**Supplied records:**
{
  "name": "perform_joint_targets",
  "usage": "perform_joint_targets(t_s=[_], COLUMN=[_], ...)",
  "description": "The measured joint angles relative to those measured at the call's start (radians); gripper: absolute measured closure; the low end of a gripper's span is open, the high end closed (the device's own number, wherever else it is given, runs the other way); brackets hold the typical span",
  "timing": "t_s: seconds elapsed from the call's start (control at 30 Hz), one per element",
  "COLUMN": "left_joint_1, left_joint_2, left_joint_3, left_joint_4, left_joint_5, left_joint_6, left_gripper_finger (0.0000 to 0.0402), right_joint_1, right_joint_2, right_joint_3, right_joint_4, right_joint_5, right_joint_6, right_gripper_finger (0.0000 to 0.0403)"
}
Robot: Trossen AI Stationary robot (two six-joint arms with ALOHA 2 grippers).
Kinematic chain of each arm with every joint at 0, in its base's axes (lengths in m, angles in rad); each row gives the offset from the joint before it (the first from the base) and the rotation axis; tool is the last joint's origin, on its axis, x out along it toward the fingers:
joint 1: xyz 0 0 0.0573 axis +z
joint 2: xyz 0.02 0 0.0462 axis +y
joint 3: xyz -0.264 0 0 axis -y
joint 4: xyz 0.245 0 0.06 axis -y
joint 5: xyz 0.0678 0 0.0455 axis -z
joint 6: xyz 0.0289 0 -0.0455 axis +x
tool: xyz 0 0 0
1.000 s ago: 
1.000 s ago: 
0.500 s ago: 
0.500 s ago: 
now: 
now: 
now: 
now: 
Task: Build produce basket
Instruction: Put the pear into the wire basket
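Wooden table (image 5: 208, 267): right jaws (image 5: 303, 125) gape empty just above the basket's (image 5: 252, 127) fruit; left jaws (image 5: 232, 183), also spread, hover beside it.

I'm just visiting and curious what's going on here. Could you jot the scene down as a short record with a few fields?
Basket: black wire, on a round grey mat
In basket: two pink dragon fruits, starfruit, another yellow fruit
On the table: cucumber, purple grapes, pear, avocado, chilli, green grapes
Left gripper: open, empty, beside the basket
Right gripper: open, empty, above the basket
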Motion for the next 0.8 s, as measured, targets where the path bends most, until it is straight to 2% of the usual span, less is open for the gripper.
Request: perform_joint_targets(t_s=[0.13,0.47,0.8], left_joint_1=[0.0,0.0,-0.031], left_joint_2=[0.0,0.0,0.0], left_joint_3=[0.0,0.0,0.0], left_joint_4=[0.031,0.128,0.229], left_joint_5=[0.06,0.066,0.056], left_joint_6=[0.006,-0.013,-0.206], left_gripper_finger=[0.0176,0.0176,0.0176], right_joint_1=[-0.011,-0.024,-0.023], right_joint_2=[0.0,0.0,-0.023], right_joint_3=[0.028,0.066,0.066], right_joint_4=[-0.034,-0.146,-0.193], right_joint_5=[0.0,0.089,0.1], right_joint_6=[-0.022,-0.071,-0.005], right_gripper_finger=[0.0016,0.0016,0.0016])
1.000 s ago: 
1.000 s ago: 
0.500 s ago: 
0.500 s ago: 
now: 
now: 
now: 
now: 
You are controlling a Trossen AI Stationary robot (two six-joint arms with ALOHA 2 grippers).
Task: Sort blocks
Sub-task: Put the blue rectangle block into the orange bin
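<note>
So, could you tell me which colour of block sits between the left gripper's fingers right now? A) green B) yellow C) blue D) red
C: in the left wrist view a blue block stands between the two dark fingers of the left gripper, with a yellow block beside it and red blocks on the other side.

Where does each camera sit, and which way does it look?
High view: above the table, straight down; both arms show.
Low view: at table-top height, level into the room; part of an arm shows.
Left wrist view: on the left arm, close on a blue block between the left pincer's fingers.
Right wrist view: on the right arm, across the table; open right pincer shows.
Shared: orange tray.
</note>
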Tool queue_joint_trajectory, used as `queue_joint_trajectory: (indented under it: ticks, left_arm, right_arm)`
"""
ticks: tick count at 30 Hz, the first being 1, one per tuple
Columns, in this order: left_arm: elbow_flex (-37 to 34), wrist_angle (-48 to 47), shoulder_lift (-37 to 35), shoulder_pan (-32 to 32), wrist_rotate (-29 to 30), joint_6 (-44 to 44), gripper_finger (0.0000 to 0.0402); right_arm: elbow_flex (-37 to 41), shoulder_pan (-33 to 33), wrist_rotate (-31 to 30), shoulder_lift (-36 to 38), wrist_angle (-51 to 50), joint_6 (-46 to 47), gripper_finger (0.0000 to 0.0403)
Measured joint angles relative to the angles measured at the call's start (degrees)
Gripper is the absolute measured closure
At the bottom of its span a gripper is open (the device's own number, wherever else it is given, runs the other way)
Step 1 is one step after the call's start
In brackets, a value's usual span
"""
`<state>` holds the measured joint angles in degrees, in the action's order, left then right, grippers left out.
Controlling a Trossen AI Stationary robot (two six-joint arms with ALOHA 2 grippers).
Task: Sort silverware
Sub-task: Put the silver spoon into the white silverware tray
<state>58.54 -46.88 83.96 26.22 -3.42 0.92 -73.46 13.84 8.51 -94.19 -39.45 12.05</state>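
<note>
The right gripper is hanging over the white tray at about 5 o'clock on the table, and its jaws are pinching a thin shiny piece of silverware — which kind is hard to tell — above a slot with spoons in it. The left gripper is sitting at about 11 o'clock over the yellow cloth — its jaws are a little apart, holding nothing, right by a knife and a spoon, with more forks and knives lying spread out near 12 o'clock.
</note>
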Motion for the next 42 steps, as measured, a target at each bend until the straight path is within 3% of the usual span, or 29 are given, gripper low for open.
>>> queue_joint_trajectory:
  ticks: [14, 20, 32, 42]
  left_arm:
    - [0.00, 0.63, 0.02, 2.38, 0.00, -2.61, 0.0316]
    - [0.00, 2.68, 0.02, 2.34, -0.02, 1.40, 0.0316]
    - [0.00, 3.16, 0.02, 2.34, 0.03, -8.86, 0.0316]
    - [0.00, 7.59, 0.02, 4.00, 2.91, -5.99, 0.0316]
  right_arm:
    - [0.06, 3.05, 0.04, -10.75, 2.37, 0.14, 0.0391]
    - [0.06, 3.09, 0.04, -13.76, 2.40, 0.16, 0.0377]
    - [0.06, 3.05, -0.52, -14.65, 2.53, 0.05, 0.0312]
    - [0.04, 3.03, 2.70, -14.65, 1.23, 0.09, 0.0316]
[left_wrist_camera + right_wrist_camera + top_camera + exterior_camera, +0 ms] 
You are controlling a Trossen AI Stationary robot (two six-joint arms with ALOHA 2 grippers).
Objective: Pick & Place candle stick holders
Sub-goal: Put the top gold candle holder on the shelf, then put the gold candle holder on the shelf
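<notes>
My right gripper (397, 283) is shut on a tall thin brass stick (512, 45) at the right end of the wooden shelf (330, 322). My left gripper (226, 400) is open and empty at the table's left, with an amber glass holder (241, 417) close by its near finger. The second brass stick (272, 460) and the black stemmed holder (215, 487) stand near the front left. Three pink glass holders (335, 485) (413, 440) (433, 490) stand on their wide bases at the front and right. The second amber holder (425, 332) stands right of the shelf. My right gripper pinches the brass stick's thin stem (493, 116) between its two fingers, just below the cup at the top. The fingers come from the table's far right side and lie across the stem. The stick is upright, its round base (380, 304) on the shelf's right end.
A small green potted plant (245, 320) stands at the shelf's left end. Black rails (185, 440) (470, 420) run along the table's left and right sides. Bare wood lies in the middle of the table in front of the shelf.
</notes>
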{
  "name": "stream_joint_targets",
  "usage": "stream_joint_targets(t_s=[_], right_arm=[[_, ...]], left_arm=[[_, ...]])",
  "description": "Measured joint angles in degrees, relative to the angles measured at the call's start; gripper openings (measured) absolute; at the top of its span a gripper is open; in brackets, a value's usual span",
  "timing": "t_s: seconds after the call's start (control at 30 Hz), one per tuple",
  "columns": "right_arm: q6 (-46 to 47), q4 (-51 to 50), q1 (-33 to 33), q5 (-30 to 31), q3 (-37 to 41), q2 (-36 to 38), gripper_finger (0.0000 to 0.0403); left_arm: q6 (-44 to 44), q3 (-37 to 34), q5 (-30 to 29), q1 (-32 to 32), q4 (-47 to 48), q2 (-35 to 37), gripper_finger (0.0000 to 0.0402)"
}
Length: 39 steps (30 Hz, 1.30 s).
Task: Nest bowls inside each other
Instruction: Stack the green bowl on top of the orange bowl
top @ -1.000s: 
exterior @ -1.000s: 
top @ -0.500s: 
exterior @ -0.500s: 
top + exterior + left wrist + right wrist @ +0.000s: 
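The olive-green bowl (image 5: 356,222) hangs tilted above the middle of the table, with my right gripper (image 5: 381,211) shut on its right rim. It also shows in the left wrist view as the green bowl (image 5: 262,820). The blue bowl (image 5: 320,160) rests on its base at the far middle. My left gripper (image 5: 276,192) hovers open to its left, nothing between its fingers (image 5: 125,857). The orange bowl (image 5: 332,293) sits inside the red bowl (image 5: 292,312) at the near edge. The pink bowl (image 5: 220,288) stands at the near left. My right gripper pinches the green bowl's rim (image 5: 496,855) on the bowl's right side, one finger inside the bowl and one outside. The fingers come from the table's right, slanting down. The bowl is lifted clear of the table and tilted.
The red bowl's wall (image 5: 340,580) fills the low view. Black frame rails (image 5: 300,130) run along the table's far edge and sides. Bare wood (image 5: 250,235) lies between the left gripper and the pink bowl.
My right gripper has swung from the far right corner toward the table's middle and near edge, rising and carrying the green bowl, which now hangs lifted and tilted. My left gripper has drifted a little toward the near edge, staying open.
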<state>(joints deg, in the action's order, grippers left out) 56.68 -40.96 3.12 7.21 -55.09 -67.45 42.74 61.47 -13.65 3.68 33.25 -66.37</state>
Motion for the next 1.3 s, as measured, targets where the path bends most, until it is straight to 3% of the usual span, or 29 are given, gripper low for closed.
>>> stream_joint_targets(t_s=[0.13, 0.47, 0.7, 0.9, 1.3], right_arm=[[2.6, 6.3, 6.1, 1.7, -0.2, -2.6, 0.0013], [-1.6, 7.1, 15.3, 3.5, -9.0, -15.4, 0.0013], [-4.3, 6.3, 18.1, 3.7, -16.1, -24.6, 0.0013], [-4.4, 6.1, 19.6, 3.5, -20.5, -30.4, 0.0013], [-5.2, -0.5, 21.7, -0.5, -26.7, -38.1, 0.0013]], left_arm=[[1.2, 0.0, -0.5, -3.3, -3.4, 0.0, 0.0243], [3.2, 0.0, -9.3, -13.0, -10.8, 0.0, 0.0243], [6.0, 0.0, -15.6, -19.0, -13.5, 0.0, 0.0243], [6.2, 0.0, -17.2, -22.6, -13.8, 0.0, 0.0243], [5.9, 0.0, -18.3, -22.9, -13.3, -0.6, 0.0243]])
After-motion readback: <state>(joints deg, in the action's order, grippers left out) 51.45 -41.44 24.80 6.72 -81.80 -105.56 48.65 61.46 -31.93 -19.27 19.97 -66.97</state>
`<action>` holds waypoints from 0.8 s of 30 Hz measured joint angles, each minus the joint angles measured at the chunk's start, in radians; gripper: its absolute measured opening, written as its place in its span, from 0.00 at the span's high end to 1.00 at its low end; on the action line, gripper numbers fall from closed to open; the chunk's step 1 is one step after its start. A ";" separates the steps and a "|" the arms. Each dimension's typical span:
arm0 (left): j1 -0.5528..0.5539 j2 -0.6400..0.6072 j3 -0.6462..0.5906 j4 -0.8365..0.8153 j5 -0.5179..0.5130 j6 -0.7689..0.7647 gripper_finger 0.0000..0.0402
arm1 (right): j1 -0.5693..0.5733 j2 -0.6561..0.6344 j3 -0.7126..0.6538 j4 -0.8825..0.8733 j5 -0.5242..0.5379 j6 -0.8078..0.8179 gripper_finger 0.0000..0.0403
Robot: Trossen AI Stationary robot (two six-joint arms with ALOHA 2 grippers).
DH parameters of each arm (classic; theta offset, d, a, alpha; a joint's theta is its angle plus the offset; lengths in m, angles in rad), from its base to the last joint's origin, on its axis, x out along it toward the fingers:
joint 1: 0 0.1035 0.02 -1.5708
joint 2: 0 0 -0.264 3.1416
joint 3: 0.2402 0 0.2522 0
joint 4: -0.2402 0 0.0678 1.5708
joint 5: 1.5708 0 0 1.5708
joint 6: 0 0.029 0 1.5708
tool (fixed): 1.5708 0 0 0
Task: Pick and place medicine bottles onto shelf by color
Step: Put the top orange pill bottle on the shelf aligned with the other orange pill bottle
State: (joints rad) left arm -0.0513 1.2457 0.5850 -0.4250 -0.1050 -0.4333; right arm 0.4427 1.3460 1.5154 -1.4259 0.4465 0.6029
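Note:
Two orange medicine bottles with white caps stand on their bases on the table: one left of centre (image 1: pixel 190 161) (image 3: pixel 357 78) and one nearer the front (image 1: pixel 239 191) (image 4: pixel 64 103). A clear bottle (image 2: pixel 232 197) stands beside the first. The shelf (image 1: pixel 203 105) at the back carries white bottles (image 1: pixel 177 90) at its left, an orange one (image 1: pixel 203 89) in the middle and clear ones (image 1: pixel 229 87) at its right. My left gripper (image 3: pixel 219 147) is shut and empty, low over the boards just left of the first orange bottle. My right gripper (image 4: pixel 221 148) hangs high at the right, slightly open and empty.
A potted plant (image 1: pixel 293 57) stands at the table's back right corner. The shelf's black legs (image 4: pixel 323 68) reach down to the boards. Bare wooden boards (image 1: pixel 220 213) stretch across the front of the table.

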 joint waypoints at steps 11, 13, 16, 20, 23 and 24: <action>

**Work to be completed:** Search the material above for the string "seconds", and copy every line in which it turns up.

**Written response:**
  "timing": "t_s: seconds elapsed from the call's start (control at 30 Hz), one per element",
  "timing": "t_s: seconds after the call's start (control at 30 Hz), one per tuple",

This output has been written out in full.